### Work task:
Leave the pictures out. Retype exactly the lines below from the one containing "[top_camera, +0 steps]" through the one containing "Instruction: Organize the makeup", and no others.
Segment Start: Input material
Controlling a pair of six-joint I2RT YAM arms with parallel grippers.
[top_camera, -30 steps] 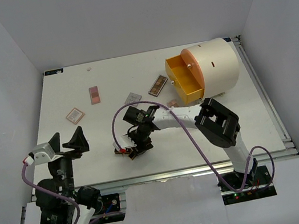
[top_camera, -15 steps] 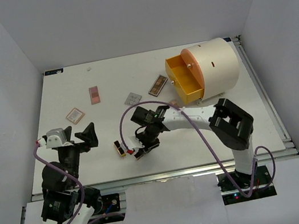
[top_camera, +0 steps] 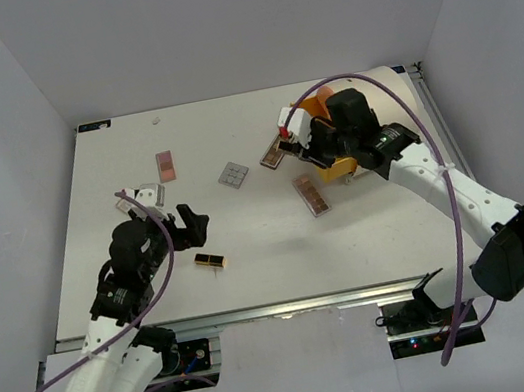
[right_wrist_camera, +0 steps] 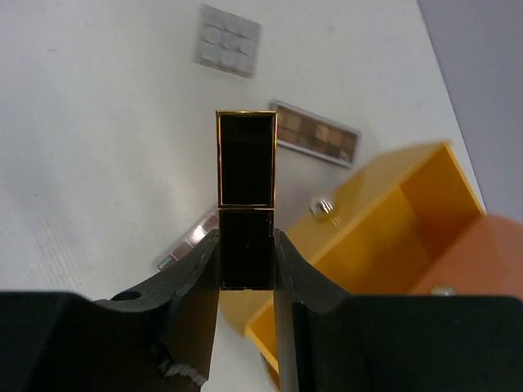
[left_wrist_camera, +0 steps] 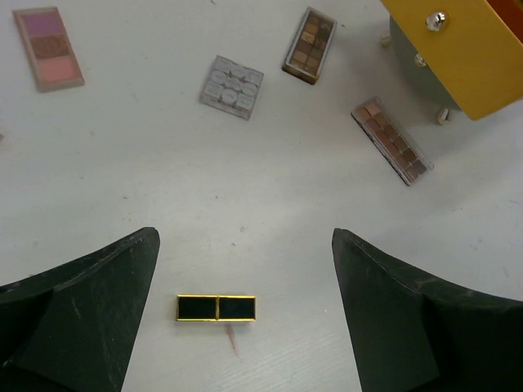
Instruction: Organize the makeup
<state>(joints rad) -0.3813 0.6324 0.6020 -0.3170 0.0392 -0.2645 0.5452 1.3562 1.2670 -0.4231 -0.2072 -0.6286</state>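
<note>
**A:** Fingers (left_wrist_camera: pixel 98 310) of the left arm gape over a black-and-gold lipstick tube (left_wrist_camera: pixel 216 308) on the worktop (left_wrist_camera: pixel 270 180), eight o'clock.

**B:** Right fingers (right_wrist_camera: pixel 189 282) clamp a second black-and-gold tube (right_wrist_camera: pixel 245 175), one o'clock, by the yellow drawer (right_wrist_camera: pixel 392 237). Light, stiff, probably slick: squeeze the flat sides.

Bare desk (left_wrist_camera: pixel 270 204) is seen on every side of the lying lipstick tube (left_wrist_camera: pixel 216 308), which is flanked by the wide-set jaws of the left gripper (left_wrist_camera: pixel 243 245). The yellow drawer (right_wrist_camera: pixel 392 237) is open from above. The desk beside it is crowded by 2 things: the long eyeshadow palette (left_wrist_camera: pixel 391 141) and the short eyeshadow palette (left_wrist_camera: pixel 310 45).
</note>
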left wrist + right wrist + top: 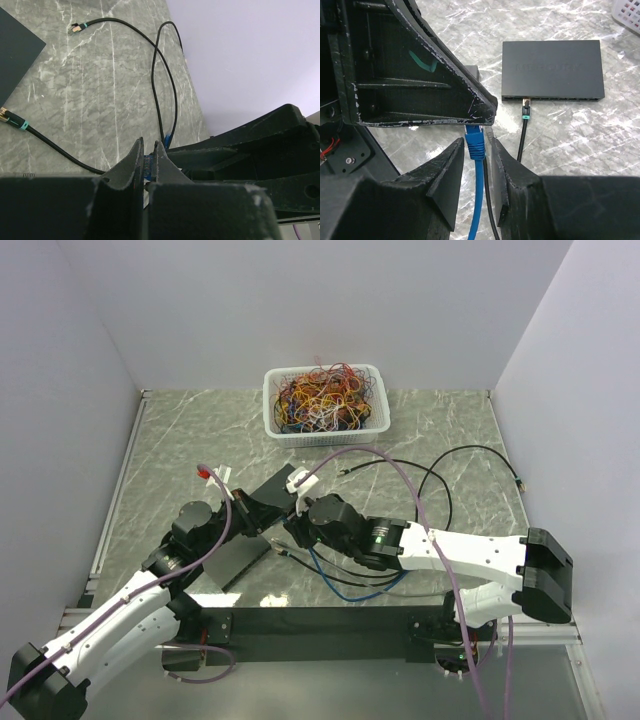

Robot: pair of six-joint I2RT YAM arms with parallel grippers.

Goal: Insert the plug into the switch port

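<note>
**Operator:** What is between the fingers now?

**Observer:** Your left gripper (pixel 148 147) is pressed together and pinches the blue plug (pixel 472 131) at its tip. I think this is so the plug cannot turn. Directly below it, your right gripper (pixel 478 145) has one finger on each side of the blue cable (pixel 477 200), just behind the plug. Whether these fingers already press the cable, I cannot tell; a thin slit shows on one side.

**Operator:** Why two hands on one plug?

**Observer:** It looks to me like a handover. You take the cable low, so the nose of the plug is free for the port.

**Operator:** And where must it go?

**Observer:** Ahead of the right fingers, a little to their right, the switch (pixel 552 67) lies flat on the table (pixel 450 430). Its port side faces the hand, and it is well apart from the plug. A black cable (pixel 522 135) lies between, with its gold end at that front edge. Whether it sits in a port or only touches, I cannot tell. You should pass beside it. Far beyond the switch stands the basket (pixel 274 420) of loose wires.
</note>
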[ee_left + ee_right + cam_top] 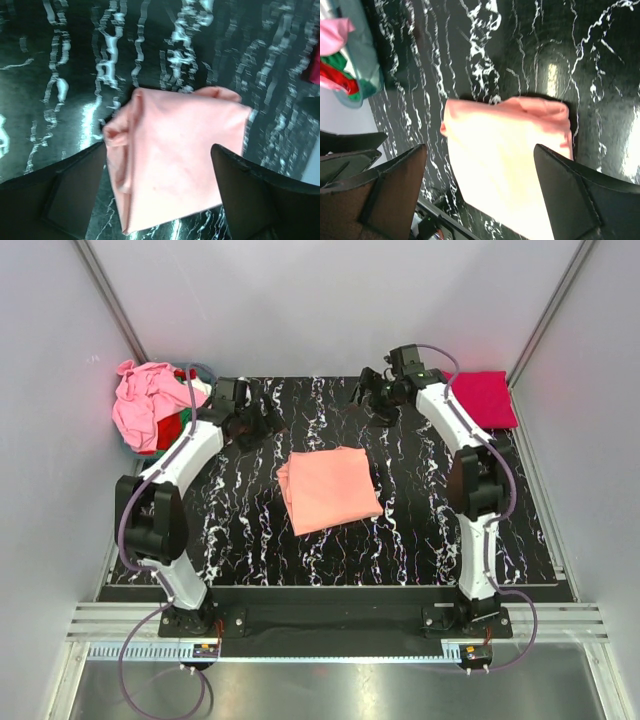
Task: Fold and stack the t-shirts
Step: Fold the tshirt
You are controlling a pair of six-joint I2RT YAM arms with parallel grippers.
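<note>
Beyond the folded salmon-orange t-shirt (pixel 328 488) on the bench (pixel 420 530), I hold the left claw (pixel 262 423) and right claw (pixel 368 395) spread wide, empty. Its bunched corner seems loose, though blur hides the layers; pinching one layer would unfold it.

Your black marbled table (pixel 420 530) holds a folded salmon-orange t-shirt (pixel 330 488) at centre. A crimson-pink t-shirt (pixel 485 398) lies far right, a teal tub (pixel 362 57) far left.

Bright; glare on table (pixel 551 80); wrist views soft
</note>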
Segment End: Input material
### Task response:
[top_camera, +0 steps] 
[right_wrist_camera, +0 steps] 
[left_wrist_camera, +0 steps] 
Instruction: Organize the makeup

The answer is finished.